Endometrial hyperplasia is associated with varying risk of endometrial cancer. The aim of this review is to assess effectiveness of levonorgestrel-releasing intrauterine system (LNG-IUS), compared to systemic progestins, in management of endometrial hyperplasia

Materials and methods

A search on studies comparing LNG-IUS to systemic progestins was conducted on Scopus, Web of science, Cochrane, PubMed and Embase databases, from the date of inception to September 20th, 2020. Studies were excluded if they were non-comparative, animal studies, review articles, case reports, case series, and conference papers. Primary outcomes include resolution/regression rate, failure rate, and hysterectomy rate. Analysis was pooled using random effect model and was expressed as pooled odds ratios (OR) and 95% confidence interval (CI). Quality assessment was performed using Cochrane Risk of Bias Tool and the Newcastle-Ottawa Scale (NOS) assessment tool.
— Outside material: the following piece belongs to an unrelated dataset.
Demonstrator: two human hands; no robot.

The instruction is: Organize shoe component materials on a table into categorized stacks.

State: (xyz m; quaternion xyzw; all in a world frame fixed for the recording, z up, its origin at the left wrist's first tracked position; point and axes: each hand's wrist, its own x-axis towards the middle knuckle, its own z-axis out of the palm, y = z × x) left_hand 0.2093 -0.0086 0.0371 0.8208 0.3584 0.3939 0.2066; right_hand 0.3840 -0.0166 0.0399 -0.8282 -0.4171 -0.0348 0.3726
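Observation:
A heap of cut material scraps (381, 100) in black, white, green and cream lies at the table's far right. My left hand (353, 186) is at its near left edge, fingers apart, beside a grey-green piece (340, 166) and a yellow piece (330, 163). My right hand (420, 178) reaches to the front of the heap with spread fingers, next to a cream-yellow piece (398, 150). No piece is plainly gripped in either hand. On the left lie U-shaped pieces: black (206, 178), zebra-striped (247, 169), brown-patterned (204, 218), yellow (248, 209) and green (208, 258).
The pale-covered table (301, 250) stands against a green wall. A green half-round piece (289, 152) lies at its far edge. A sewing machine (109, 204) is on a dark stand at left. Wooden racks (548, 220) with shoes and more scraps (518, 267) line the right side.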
MOGGE Meta-analysis Matrix was used to illustrate multiple subgroup analyses.

Results

Out of 341 studies retrieved from literature search, 12 were eligible. LNG-IUS yielded significantly higher resolution/regression rate (91.3% vs 68.6%, OR 3.42, 95% CI 1.86-6.30). Failure and hysterectomy rates were significantly lower in LNG-IUS group compared to systemic progestins’ group (19.2% vs. 32.3%, OR 0.34, 95% CI 0.20-0.57 and 9.3% vs. 24.1%, OR 0.41, 95% CI 0.29-0.57, respectively). Subgroup analysis of studies including complex hyperplasia only did not show significant difference in resolution/regression rate was not statistically significant.

Conclusion

LNG-IUS is associated with high success rate in management of women with endometrial hyperplasia. However, specific effectiveness of LNG-IUS on more advanced histologic subtypes is less studied.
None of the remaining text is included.